The topic of compressibility-induced reduction in turbulent-free shear layer growth rate has been studied intensively for at least four decades and is still a current subject for DNS and LES CFD studies. The vast majority of this research has been concentrated on planar mixing layers. The most common practical application of this phenomenon is in aerospace engineering, driven by the need for improved propulsion nozzle designs for low noise (civil) and low observability (military). In such applications the shear layer is most commonly of annular configuration, formed at the interface between high-speed round propulsion jet and ambient. Annular or axisymmetric high-speed shear layers have, however, received little attention in this context.

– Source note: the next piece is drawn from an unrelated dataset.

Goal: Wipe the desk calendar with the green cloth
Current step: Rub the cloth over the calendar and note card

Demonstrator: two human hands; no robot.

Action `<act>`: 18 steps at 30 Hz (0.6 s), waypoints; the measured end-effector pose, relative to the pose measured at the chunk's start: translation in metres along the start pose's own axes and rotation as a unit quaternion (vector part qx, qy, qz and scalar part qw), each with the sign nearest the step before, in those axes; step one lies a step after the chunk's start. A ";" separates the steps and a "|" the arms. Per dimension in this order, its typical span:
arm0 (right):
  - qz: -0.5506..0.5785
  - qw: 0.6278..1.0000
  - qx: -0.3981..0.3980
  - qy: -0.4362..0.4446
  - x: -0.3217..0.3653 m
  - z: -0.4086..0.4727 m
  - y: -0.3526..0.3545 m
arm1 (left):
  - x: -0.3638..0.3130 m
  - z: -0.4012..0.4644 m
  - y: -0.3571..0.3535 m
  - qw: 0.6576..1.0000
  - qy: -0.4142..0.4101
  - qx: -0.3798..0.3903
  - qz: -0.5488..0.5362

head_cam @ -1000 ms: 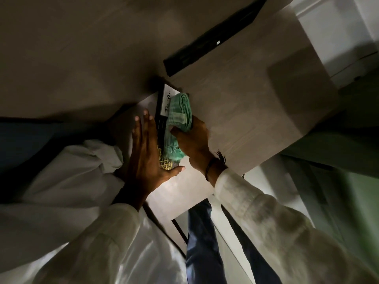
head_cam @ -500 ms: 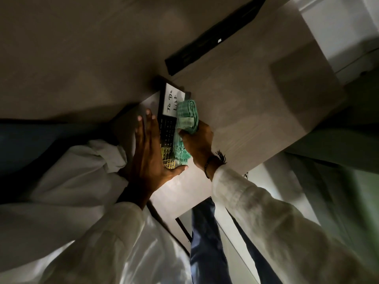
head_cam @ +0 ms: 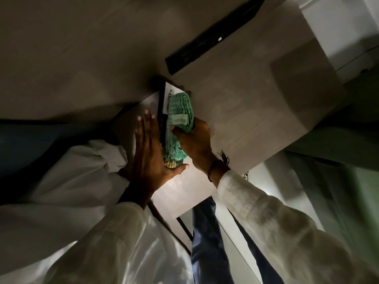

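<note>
A dark desk calendar (head_cam: 162, 117) with a white top panel stands on the pale wooden desk (head_cam: 246, 111), seen from above. My left hand (head_cam: 149, 156) lies flat against its left side, fingers straight and together, thumb spread under its lower end. My right hand (head_cam: 194, 140) grips a folded green cloth (head_cam: 180, 115) and presses it on the calendar's face. The cloth covers most of the white panel and the dark grid below it. A yellow strip of the calendar shows just above my left thumb.
A long black bar-shaped object (head_cam: 213, 35) lies on the desk beyond the calendar. The desk's near edge runs just below my hands, with my blue trouser legs (head_cam: 207, 242) beneath it. White sleeves cover both arms; a dark bracelet (head_cam: 213, 171) sits on my right wrist.
My right hand has slid the green cloth up the calendar's face, covering the white panel whose writing showed half a second ago. My left hand stays pressed on the calendar's side.
</note>
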State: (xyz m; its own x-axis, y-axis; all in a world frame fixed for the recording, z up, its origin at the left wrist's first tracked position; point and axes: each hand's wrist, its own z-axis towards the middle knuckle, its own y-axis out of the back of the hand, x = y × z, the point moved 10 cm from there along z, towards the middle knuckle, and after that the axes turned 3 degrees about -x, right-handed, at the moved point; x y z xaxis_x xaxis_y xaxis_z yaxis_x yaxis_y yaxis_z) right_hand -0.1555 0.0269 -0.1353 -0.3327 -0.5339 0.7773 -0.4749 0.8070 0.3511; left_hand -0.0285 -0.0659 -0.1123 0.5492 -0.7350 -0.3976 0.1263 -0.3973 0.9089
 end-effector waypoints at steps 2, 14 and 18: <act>-0.020 0.999 -0.021 -0.019 -0.007 0.005 0.008 | 0.000 0.000 -0.001 1.000 0.006 0.008 -0.006; -0.067 0.996 -0.056 -0.010 -0.002 0.006 0.006 | -0.006 -0.001 0.006 0.999 0.013 0.000 -0.046; -0.012 0.998 -0.041 -0.051 -0.007 0.000 -0.004 | -0.005 -0.001 0.009 0.999 0.012 -0.004 -0.053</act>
State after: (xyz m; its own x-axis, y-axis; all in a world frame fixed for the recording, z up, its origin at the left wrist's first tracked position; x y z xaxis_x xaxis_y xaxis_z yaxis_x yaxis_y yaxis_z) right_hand -0.1509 0.0273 -0.1422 -0.4051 -0.5730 0.7124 -0.4175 0.8092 0.4134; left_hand -0.0293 -0.0646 -0.1021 0.5521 -0.6762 -0.4878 0.1914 -0.4667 0.8635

In addition, there has been very little work to examine the effects of improperly expanded jets on compressible mixing layer development. The work reported here has thus focussed on an experimental study of the axisymmetric annular shear layer behaviour associated with convergent conical nozzle jet plumes over a range of NPR, including moderately under-expanded cases.

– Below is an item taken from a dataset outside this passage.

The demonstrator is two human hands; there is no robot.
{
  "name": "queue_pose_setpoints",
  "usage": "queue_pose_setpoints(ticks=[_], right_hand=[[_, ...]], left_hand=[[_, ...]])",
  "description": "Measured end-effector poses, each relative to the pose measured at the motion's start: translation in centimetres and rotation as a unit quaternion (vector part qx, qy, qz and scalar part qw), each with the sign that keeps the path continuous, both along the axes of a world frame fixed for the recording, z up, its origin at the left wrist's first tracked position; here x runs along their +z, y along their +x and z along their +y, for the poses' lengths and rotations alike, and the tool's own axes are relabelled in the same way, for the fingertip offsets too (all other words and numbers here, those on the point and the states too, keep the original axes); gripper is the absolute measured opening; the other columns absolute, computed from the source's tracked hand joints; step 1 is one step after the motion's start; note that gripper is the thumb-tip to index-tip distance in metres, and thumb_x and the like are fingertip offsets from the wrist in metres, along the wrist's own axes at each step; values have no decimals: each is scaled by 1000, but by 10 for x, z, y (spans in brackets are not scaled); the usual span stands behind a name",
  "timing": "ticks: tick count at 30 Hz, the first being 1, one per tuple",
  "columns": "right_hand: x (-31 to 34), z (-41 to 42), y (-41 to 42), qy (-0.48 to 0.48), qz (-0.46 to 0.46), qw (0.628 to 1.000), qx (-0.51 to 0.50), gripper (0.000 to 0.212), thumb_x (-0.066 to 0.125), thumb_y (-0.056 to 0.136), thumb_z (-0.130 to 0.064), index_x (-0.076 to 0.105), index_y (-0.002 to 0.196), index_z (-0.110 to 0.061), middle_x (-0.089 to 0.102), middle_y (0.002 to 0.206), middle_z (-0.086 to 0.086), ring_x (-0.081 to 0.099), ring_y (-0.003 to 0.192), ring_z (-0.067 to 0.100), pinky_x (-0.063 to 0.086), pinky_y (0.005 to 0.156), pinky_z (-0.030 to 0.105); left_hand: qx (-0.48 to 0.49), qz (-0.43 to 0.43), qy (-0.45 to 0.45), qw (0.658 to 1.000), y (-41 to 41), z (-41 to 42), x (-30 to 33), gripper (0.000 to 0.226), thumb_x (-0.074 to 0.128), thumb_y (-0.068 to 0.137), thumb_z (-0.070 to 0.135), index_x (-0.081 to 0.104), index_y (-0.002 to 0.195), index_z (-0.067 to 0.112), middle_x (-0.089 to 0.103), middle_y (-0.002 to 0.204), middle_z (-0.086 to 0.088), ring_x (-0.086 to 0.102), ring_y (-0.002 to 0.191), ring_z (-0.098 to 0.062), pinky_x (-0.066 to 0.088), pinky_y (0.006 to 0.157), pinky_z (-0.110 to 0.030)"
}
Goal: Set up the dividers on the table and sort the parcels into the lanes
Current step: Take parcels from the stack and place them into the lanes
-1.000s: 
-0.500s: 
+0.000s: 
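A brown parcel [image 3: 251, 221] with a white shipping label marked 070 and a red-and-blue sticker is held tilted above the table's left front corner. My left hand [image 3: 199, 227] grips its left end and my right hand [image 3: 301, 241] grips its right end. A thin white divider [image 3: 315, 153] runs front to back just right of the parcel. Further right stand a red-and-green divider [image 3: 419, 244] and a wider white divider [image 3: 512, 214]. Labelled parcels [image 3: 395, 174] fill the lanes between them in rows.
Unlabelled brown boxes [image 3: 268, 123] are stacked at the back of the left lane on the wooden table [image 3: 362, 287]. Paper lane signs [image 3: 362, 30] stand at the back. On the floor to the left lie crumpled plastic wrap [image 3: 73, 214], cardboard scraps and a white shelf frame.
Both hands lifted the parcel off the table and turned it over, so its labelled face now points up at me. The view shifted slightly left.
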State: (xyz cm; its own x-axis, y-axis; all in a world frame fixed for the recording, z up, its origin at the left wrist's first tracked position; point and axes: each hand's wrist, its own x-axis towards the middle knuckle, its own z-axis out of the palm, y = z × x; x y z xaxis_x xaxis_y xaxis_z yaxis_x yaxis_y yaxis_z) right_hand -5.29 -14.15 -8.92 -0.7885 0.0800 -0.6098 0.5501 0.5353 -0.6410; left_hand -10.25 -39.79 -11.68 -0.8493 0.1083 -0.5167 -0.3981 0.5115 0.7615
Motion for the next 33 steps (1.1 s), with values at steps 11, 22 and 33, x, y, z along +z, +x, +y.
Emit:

Detailed LDA measurements were taken with good axial and radial spatial resolution for both mean and turbulence properties. Post-processing of the data allowed the effect of compressibility, characterised as in planar mixing layer studies by the convective Mach number M C, to be examined both in terms of the annular shear layer development, and the near field of the merged jet just downstream of potential core end, for a range of subsonic as well as moderately expanded NPRs. The flow characteristics were compared with planar shear layer data from the literature, and, in agreement with the observations of Elliot and Samimy (1990), and Urban and Mungal (2001) and in contrast to the data of Goebel and Dutton (1991), the effect of M C on turbulence was confirmed as reducing both axial and radial turbulence intensities in the shear layer from typical incompressible levels, but with a much stronger reduction in the lateral (radial) intensity. Investigation of the shear layer mean velocity profile shape showed that this collapsed well onto a previously suggested self-similar profile for high-speed jets, except when the jet core contained shock cell features when significant profile shifts were observed. Specifically in terms of the reduction in shear layer growth rate caused by compressibility, the present data were shown to be in good agreement with the only other experimental survey of annular shear layers bordering round jets. However, the annular shear layer data did not collapse on the best-fit curve of all existing planar data. The indication was that compressibility effects in annular shear layers began at a lower convective Mach number and displayed stronger growth rate reduction than for planar shear layers at the same effective M C. The explanation for this difference is twofold. Firstly, unlike planar shear layers, axisymmetric jet shear layers do not experience long regions of self-similarity; initially, they undergo transition from a boundary layer to a free shear layer, and soon thereafter they transition again and develop a merged jet character. Secondly, high M C flows in jets are often accompanied by improperly expanded shock cell features and their presence also alters the profile shape. Since annular shear layers are the most practically common occurrence of compressibility reduction in aerospace engineering, it is suggested that the current measurements represent the most comprehensive data suitable for CFD validation studies.